Петро не усидел. Вскочив, он продолжал с увлечением пояснять ход операции:

— Ну вот, а дальше стоят тракторы, возле моей квартиры. И комбайны. Молотарок четыре штуки. Стащили мы всё до купы и подпалили. Ух, загорелось як! Дальше до комор подались мы, а оттуда дед тикает. Я кричу: «Стой, дед!» Куда там, бежит! Аж мотня телипается! Я очередь поверх головы высыпаю из автомата. Смотрю — упал. Нагнулся к нему с коня, спрашиваю: «Ты кто такой, полицай?» А он с перепугу кричит: «Ей-богу, люди добры, не знаю!» Я перекрестил его слегка плеткой: не тикай от партизан в другой раз! Дал ему листовки, говорю: «Просвещайся!» Берет он нашу агитацию, я глянул: мать честная! Да это ж мой дядя! И он узнал меня, говорит: «Так это ты, племяш, дядька своего так отдубасил?» — «Так, говорю, я ж!» — «Раз, говорит, такое дело, то слухай: есть, говорит, в хате у молочарки начальничек да староста со старшим полицаем.

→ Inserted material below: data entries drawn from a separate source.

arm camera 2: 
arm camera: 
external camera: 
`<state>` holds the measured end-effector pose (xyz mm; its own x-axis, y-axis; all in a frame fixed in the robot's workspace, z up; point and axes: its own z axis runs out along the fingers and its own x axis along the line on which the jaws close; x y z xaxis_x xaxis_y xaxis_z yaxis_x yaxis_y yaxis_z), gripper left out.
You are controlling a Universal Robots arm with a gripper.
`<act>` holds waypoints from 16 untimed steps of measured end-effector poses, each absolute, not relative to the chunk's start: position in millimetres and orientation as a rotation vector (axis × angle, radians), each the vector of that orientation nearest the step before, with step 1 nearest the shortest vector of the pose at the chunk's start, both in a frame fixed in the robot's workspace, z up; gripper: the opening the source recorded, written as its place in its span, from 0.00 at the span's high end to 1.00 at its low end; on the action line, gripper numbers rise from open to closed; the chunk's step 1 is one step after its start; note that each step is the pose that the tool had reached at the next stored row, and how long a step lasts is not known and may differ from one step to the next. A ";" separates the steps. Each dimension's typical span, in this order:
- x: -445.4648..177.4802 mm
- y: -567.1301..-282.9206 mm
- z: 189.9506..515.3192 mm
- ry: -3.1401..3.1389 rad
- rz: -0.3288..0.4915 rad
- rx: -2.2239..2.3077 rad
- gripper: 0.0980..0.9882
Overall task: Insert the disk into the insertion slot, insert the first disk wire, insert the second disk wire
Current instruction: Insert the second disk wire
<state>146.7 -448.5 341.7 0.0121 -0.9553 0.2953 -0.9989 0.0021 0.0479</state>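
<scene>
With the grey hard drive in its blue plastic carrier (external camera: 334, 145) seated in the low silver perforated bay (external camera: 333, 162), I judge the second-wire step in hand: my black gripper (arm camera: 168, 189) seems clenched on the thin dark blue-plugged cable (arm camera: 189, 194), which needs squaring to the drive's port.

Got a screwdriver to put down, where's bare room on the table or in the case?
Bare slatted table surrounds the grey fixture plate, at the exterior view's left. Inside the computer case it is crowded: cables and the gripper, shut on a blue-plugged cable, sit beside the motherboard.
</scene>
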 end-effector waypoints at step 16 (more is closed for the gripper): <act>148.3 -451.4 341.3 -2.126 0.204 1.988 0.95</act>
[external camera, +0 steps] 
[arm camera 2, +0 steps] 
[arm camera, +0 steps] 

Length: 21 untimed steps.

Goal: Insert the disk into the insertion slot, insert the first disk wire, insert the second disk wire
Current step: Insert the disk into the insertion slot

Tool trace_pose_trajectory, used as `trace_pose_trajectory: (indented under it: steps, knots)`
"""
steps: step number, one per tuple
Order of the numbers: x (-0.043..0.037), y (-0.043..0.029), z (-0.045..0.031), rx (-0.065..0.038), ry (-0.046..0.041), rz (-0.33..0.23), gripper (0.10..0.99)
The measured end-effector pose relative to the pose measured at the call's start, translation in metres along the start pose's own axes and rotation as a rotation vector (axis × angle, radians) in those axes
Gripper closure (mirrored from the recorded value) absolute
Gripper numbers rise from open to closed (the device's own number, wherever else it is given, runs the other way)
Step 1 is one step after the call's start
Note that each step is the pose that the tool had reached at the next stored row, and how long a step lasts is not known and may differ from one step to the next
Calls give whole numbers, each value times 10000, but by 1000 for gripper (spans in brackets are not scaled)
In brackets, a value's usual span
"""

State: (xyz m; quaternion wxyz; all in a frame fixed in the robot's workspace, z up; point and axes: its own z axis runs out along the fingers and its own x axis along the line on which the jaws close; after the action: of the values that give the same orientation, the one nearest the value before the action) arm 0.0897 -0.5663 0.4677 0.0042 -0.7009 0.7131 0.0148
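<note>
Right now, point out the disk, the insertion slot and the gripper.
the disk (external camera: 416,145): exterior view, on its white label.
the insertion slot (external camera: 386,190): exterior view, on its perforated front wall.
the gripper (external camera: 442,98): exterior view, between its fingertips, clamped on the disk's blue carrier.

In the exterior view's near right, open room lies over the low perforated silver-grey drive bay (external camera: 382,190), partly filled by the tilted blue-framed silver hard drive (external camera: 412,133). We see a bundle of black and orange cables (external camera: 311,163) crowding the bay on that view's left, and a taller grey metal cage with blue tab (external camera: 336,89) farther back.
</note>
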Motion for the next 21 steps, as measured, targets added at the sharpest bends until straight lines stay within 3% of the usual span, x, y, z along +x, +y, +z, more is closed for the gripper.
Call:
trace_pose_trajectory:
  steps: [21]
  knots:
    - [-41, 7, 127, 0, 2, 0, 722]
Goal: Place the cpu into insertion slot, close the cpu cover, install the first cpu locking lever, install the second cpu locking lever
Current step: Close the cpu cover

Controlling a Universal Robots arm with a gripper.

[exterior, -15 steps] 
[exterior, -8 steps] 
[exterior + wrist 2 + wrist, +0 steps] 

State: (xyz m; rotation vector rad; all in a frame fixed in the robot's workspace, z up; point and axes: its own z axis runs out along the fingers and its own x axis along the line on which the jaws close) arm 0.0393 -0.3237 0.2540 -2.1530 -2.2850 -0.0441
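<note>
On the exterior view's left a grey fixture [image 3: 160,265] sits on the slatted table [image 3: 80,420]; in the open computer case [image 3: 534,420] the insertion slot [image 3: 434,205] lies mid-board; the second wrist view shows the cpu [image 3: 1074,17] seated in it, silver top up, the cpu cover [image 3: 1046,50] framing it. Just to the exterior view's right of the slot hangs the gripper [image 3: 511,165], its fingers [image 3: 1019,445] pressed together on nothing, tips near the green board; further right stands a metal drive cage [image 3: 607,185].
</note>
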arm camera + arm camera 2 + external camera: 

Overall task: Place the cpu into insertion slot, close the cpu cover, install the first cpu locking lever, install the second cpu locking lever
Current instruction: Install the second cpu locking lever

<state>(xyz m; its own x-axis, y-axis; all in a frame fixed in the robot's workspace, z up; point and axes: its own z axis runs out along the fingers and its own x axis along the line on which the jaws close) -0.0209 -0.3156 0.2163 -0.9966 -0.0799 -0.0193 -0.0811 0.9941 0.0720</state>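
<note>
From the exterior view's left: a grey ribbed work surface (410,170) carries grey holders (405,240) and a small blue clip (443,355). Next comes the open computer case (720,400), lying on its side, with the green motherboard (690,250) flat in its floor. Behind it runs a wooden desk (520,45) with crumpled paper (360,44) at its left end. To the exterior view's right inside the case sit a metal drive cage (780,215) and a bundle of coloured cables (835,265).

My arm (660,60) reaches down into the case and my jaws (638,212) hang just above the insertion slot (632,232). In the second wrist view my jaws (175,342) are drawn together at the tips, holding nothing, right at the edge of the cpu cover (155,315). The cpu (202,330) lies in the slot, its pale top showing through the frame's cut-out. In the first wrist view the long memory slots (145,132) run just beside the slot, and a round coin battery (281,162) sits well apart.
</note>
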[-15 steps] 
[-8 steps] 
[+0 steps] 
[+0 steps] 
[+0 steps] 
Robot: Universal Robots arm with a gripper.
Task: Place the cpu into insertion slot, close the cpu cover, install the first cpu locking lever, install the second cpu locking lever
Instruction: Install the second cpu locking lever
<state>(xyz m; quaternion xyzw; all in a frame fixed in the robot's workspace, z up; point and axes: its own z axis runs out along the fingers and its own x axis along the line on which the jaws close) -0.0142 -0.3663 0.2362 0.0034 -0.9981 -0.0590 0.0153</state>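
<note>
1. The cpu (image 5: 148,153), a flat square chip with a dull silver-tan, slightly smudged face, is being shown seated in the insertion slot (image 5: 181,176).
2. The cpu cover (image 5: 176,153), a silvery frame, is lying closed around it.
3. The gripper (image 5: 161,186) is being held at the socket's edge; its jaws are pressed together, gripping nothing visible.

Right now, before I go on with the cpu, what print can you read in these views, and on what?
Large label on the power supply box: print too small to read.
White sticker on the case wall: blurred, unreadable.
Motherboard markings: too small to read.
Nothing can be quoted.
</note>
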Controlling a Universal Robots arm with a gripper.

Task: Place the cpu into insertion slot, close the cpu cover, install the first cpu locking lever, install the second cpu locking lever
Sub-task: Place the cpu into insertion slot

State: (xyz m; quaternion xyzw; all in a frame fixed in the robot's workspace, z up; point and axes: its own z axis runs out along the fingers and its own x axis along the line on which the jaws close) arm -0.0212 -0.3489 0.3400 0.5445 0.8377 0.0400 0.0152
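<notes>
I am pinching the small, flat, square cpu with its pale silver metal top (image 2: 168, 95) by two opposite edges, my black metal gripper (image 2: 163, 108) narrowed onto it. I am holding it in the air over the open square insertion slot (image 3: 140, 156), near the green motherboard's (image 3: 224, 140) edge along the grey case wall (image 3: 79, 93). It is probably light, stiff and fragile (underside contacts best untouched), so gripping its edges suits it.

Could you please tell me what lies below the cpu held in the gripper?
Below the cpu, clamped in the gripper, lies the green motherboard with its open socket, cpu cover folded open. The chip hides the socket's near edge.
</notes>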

Заховалися. Поучал начальничек из Глухова, как партизан на барановском кладбище подсиживать. Сказал, чтобы там пулеметы против вас держали когда вы в Хинель подадитесь…» Я — туда. Хата на замке. Мойсейкин прострелил замок по вашему, товарищ капитан, способу, Кирпичев с Карагановым забежали в хату и давай по сепараторам стрелять. А с кровати одеяло и подушка поднялись да прямо на нас… Кирпичев перепугался, а из-под подушки старая бабка спрашивает: «Что мне делать, сыночки?» И смех, и горе! Спрашиваю я бабку: «Где начальники?» А она: «Не знаю, родимые, никого не было», — а сама из-под подушки рукой на чердак показывает и из хаты тикает. Я бац туда гранату. Запищали. Староста и полицай «накрылись», а начальник вылез. «Учитель, — говорит, — я. Закон божий преподавать в школе приехал». Бумажки свои под нос нам сует. Довезли мы этого учителя до барановского кладбища. Тут я спрашиваю: «Слухай, учитель: на этом месте ты учил засаду держать для нас?» Там мы его и покинули на съедение собакам, — закончил Гусаков свой доклад.